[Exercise]
What lines in the material hold the string "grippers"? Return every one of them.

[Data listing Boundary: Start]

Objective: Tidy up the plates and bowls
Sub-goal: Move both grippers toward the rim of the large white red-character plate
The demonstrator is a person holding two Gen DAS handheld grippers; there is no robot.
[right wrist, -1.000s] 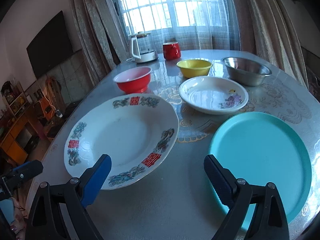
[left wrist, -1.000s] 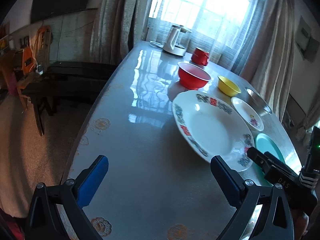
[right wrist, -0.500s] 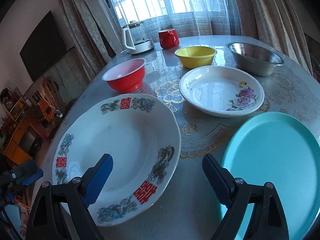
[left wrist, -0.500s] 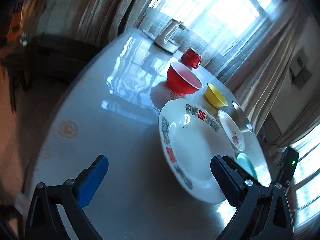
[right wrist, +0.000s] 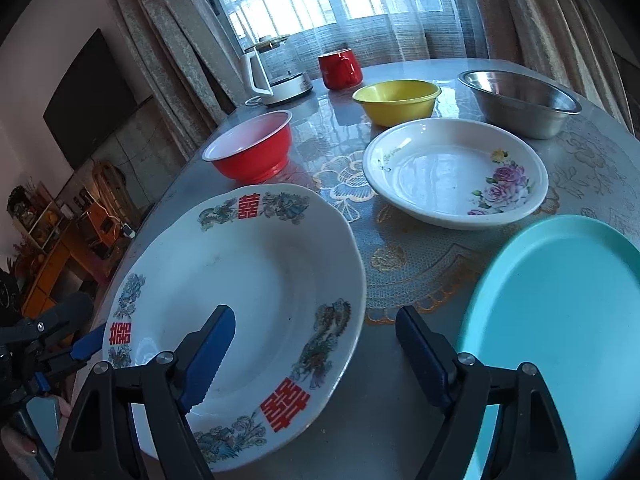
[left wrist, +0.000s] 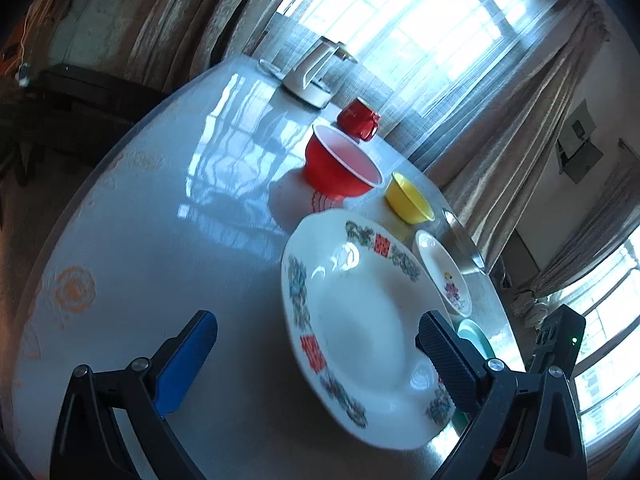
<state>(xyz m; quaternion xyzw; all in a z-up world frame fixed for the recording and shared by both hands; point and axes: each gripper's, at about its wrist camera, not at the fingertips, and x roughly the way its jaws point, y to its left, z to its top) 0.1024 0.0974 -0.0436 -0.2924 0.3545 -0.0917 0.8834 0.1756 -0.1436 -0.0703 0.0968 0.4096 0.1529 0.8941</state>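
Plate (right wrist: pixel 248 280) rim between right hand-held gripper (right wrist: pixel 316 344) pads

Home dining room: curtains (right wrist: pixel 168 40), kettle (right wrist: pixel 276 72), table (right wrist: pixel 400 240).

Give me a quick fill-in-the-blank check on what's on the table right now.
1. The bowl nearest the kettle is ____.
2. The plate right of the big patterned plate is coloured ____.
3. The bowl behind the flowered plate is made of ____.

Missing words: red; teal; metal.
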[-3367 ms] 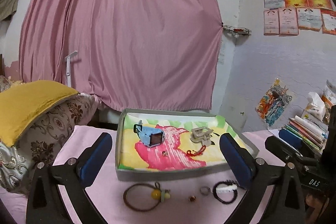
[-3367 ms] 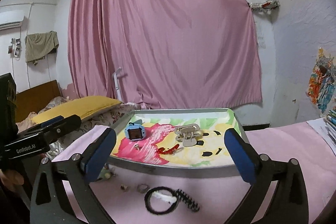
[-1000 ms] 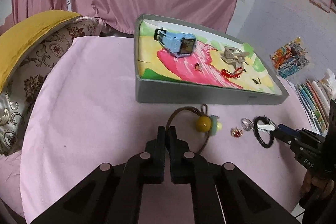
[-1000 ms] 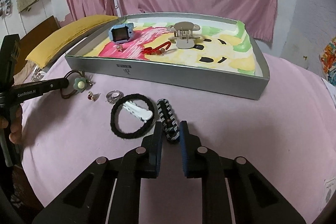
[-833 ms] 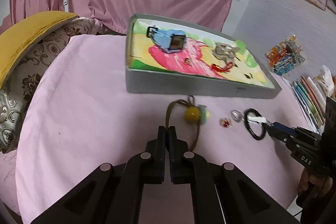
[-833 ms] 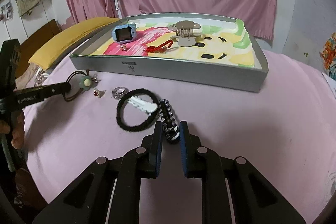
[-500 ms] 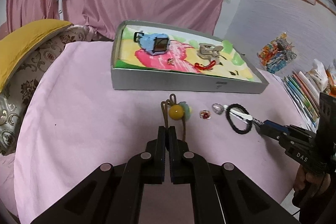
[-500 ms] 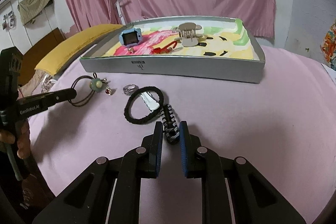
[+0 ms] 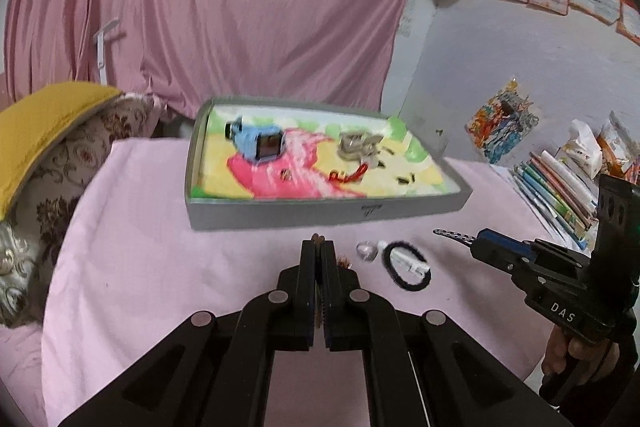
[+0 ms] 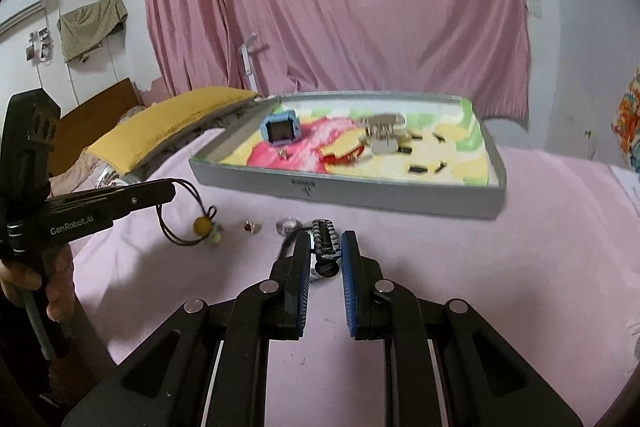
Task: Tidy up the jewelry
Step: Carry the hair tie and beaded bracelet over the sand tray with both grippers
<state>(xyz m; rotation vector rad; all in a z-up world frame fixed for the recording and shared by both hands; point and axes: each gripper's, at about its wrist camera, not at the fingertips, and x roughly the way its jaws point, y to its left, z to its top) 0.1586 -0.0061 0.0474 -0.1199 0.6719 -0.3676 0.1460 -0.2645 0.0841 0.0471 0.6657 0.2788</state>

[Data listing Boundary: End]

[The answer]
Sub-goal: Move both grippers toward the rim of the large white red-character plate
The demonstrator is a person holding two Gen DAS handheld grippers; there is no robot.
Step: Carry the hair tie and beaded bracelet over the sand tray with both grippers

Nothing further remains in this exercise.